Gleich zu Beginn der Veranstaltung bemühte der fränkische Europaabgeordnete Martin Kastler die Gesetze der Statik, die man bereits beim Tempelbau in der Antike habe berücksichtigen müssen. Ähnlich gelte es heute, der Tatsache Rechnung zu tragen, dass allein ein auf drei Säulen fußendes Rentensystem dessen Stabilität gewährleisten könne. Er warnte die politischen Entscheidungsträger in Brüssel davor, das System der Betriebsrenten — also die zweite Säule — im Zuge der Überarbeitung der Pensionsfondsrichtlinie über Gebühr zu belasten. Damit schlug er einen Bogen von der meist rein national geführten Rentendebatte auf die europäische Ebene.
 
Kommissionspläne: Alles halb so wild?
 
Diesen Ball nahm Karel van Hulle, bis vor Kurzem Leiter des Referats „Versicherungen und Renten“ bei der EU-Kommission direkt auf. Angesichts vielstimmig und lautstark vorgetragener Kritik an den Gesetzesplänen der Kommission habe seine Behörde „nachgedacht“. Man sei mitnichten dabei, einen Richtlinien­vorschlag zu erarbeiten, der als Folge strengerer Eigenkapitalregeln auf eine Zerstörung oder auch nur Beschädigung der zweiten Säule hinauslaufe. Betriebsrenten seien keine Versicherungsprodukte. Entsprechend verfolge die Kommission einen differenzierten Regulierungsansatz. Allerdings sei auch nicht alles eitel Sonnenschein in der Welt der Betriebsrenten; es gebe Systeme und Mitgliedstaaten, wo dringend eine stärkere Eigenkapitalabsicherung vonnöten sei. Insgesamt gelte es, aus einer Angst- und Gefahrendebatte eine solche der Möglichkeiten und Chancen zu machen.
 
Viele Fragen offen
 
Die hochkarätigen und kompetenten Diskutanten waren nach den Einlassungen der Kommission um vieles schlauer, es blieben ihnen aber mehr als Restzweifel: Was soll es heißen, wenn die Kommission beteuert, das in der Umsetzung begriffene Regelwerk für die Versicherungswirtschaft (Solvency II) „nicht eins zu eins“ auf Einrichtungen der betrieblichen Altersversorgung anwenden zu wollen: etwa „nur“ zu 10, zu 50 oder zu 80 Prozent?
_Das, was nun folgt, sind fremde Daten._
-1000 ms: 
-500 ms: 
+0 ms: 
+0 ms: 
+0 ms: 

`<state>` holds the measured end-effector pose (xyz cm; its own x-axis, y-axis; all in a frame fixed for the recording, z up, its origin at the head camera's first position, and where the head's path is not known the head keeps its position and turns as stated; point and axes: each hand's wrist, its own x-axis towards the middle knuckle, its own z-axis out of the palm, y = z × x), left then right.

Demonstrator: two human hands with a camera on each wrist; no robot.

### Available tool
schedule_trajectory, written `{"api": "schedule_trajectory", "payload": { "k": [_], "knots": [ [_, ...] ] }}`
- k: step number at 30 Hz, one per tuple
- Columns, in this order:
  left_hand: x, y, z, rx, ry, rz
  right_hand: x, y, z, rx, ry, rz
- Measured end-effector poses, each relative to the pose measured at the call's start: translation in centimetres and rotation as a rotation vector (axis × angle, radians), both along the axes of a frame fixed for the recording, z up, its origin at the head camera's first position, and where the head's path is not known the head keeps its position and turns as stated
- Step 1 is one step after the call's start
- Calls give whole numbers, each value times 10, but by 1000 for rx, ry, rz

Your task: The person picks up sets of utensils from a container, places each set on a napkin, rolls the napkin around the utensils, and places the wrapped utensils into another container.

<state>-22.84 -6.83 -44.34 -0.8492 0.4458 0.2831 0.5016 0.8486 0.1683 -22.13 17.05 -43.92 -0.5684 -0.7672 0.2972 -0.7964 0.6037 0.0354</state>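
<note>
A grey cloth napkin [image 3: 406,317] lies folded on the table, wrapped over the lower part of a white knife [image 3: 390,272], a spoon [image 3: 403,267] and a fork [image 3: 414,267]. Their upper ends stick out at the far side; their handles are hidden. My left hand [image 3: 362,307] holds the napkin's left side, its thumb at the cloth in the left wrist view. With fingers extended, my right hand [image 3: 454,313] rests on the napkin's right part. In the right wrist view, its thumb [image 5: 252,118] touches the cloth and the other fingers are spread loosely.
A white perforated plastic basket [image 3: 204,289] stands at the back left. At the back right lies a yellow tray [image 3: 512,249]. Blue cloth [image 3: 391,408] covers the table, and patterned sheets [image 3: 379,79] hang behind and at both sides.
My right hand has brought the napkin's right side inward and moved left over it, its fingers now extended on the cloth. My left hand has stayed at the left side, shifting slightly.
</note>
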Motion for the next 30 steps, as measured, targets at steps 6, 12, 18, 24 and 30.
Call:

Wie soll die von der obersten EU-Behörde angepriesene „ganzheitliche“ Bilanz aussehen, bei der bereits bestehende Mechanismen für die Absicherung von Betriebsrenten (z.B. der Pensions-Sicherungs-Verein PSV) auf das geforderte Eigenkapital angerechnet werden sollen? Manchem schien es, als habe die Kommission Kreide gefressen, um nur ja keine EU-skeptische Stimmung im festlichen Marmorsaal aufkommen zu lassen.
 
Subsidiarität ernst nehmen
 
Zwar nicht europaskeptisch, aber doch regulierungskritisch mit Blick auf die Brüsseler Betriebsrenten-Pläne plädierte der bayerische Finanzminister Markus Söder in einem Impulsstatement für die Einhaltung des Subsidiaritätsgebotes, zumal in Fragen der Sozialpolitik. Europa solle erst dort tätig werden, wo ein echter europäischer Mehrwert ent­stehe. Was im nationalstaatlichen Rahmen funktioniere — wie etwa die zweite Säule der Alterssicherung — solle von Brüssel unbehelligt bleiben.